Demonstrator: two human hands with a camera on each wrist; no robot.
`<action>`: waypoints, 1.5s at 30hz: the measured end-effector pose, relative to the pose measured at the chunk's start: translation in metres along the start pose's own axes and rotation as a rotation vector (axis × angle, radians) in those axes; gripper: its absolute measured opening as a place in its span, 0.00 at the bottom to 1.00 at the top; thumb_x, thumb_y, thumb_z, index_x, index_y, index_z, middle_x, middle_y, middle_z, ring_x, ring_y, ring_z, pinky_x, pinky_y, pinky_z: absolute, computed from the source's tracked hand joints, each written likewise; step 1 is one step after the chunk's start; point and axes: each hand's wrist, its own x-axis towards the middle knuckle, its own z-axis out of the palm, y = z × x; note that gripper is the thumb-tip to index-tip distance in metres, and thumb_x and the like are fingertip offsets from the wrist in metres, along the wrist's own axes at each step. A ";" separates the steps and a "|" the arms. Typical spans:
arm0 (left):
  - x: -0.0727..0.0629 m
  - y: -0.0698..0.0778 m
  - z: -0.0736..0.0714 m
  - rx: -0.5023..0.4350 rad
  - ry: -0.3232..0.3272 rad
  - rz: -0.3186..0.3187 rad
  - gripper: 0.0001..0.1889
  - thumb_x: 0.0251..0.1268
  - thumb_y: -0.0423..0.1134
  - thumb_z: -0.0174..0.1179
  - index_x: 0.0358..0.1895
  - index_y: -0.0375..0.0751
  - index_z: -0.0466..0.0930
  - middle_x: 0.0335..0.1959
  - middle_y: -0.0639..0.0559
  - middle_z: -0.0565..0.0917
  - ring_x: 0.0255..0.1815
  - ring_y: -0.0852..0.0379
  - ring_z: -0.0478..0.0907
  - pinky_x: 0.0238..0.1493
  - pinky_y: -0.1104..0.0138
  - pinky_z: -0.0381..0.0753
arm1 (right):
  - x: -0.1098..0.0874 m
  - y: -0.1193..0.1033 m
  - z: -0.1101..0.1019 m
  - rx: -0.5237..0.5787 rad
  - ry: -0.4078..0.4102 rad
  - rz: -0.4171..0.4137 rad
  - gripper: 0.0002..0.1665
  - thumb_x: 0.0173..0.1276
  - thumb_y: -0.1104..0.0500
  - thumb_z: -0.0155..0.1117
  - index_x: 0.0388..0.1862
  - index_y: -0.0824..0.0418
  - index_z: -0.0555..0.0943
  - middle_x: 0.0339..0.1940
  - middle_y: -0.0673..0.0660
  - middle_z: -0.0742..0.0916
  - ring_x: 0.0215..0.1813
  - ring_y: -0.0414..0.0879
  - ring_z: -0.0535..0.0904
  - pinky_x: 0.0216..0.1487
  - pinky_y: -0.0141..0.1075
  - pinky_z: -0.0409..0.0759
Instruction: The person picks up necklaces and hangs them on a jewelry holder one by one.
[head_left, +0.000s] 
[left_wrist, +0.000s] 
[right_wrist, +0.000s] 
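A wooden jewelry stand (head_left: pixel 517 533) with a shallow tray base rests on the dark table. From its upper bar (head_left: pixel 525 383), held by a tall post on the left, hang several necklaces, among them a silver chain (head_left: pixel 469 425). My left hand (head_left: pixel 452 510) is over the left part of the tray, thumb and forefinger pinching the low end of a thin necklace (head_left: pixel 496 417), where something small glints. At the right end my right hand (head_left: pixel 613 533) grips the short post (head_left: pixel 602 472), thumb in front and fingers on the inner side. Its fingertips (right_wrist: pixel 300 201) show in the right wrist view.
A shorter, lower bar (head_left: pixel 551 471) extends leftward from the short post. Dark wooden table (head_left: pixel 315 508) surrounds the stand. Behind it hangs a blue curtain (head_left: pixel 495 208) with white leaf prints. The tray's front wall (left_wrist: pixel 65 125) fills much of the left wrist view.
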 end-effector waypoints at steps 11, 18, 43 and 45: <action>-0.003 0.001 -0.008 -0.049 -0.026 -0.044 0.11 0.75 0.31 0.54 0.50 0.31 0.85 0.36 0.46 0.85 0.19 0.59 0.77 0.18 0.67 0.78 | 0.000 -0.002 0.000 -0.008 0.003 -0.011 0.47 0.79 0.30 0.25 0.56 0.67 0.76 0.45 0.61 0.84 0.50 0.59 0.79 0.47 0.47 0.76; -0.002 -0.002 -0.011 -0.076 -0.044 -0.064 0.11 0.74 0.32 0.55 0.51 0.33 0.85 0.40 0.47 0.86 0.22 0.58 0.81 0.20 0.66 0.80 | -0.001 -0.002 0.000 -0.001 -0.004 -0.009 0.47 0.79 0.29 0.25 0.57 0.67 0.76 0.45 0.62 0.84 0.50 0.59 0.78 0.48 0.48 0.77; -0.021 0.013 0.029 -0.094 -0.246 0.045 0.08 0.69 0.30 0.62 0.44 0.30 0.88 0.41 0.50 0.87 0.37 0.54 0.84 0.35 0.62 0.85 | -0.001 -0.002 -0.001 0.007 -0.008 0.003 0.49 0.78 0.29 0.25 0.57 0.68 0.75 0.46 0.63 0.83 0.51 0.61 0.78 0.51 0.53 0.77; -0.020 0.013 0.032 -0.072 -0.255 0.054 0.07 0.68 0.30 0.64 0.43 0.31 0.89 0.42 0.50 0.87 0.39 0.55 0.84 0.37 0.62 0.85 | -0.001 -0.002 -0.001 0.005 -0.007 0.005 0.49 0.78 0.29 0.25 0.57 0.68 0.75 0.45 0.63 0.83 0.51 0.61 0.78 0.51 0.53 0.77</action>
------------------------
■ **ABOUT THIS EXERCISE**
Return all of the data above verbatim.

■ **PROBLEM SOLUTION**
Demonstrator: two human hands with a camera on each wrist; no robot.
`<action>`: waypoints, 1.5s at 30hz: the measured end-effector pose, relative to the pose measured at the chunk's start: translation in metres along the start pose's own axes and rotation as a rotation vector (axis × angle, radians) in those axes; gripper: its absolute measured opening as a place in its span, 0.00 at the bottom to 1.00 at the top; thumb_x, thumb_y, thumb_z, index_x, index_y, index_z, middle_x, middle_y, middle_z, ring_x, ring_y, ring_z, pinky_x, pinky_y, pinky_z: absolute, computed from the source's tracked hand joints, each written likewise; step 1 is one step after the chunk's start; point and axes: each hand's wrist, its own x-axis towards the middle knuckle, its own z-axis out of the palm, y = z × x; note that gripper is the thumb-tip to index-tip distance in metres, and thumb_x and the like are fingertip offsets from the wrist in metres, along the wrist's own axes at each step. A ";" separates the steps and a "|" the arms. Typical spans:
arm0 (left):
  - x: -0.0727..0.0629 m
  - y: -0.0698..0.0778 m
  - z: -0.0736..0.0714 m
  - rx: -0.5023..0.4350 rad
  - ry: -0.3232..0.3272 rad
  - rz: -0.3186..0.3187 rad
  - gripper: 0.0001..0.1889
  - thumb_x: 0.0251..0.1268
  - thumb_y: -0.0423..0.1134
  - thumb_z: -0.0174..0.1179
  - index_x: 0.0358..0.1895
  - index_y: -0.0375..0.0751
  - index_z: -0.0466..0.0930
  - middle_x: 0.0335..0.1959
  - middle_y: -0.0639..0.0559
  - middle_z: -0.0565..0.0917
  - ring_x: 0.0255..0.1815
  - ring_y: -0.0852..0.0379
  - ring_z: -0.0478..0.0907
  - pinky_x: 0.0238..0.1493
  - pinky_y: -0.1104..0.0138
  - pinky_z: -0.0381..0.0753
arm1 (right):
  - x: -0.1098..0.0874 m
  - y: -0.1193..0.1033 m
  - z: -0.1101..0.1019 m
  - rx: -0.5237..0.5787 rad
  - ry: -0.4078..0.4102 rad
  - rz: -0.4171..0.4137 rad
  - gripper: 0.0002..0.1665
  - thumb_x: 0.0173..0.1276
  - thumb_y: -0.1104..0.0500
  - thumb_z: -0.0155..0.1117
  - index_x: 0.0388..0.1862
  - index_y: -0.0824..0.0418
  - index_z: -0.0555..0.0943
  - middle_x: 0.0339..0.1940
  - middle_y: -0.0673..0.0660
  - middle_z: -0.0742..0.0916
  - ring_x: 0.0215..0.1813
  - ring_y: -0.0414..0.0879
  - ring_z: -0.0535..0.0904
  - pinky_x: 0.0216..0.1487
  - pinky_y: -0.0141..0.1075
  - pinky_z: -0.0409..0.0759
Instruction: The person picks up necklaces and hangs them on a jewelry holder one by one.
[head_left, +0.000s] 
[left_wrist, +0.000s] 
[right_wrist, +0.000s] 
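A wooden jewelry stand (head_left: pixel 517 533) with a shallow tray base rests on the dark table. From its upper bar (head_left: pixel 525 383), held by a tall post on the left, hang several necklaces, among them a silver chain (head_left: pixel 469 425). My left hand (head_left: pixel 452 510) is over the left part of the tray, thumb and forefinger pinching the low end of a thin necklace (head_left: pixel 496 417), where something small glints. At the right end my right hand (head_left: pixel 613 533) grips the short post (head_left: pixel 602 472), thumb in front and fingers on the inner side. Its fingertips (right_wrist: pixel 300 201) show in the right wrist view.
A shorter, lower bar (head_left: pixel 551 471) extends leftward from the short post. Dark wooden table (head_left: pixel 315 508) surrounds the stand. Behind it hangs a blue curtain (head_left: pixel 495 208) with white leaf prints. The tray's front wall (left_wrist: pixel 65 125) fills much of the left wrist view.
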 end-effector waypoints at steps 11, 18, 43 and 45: <action>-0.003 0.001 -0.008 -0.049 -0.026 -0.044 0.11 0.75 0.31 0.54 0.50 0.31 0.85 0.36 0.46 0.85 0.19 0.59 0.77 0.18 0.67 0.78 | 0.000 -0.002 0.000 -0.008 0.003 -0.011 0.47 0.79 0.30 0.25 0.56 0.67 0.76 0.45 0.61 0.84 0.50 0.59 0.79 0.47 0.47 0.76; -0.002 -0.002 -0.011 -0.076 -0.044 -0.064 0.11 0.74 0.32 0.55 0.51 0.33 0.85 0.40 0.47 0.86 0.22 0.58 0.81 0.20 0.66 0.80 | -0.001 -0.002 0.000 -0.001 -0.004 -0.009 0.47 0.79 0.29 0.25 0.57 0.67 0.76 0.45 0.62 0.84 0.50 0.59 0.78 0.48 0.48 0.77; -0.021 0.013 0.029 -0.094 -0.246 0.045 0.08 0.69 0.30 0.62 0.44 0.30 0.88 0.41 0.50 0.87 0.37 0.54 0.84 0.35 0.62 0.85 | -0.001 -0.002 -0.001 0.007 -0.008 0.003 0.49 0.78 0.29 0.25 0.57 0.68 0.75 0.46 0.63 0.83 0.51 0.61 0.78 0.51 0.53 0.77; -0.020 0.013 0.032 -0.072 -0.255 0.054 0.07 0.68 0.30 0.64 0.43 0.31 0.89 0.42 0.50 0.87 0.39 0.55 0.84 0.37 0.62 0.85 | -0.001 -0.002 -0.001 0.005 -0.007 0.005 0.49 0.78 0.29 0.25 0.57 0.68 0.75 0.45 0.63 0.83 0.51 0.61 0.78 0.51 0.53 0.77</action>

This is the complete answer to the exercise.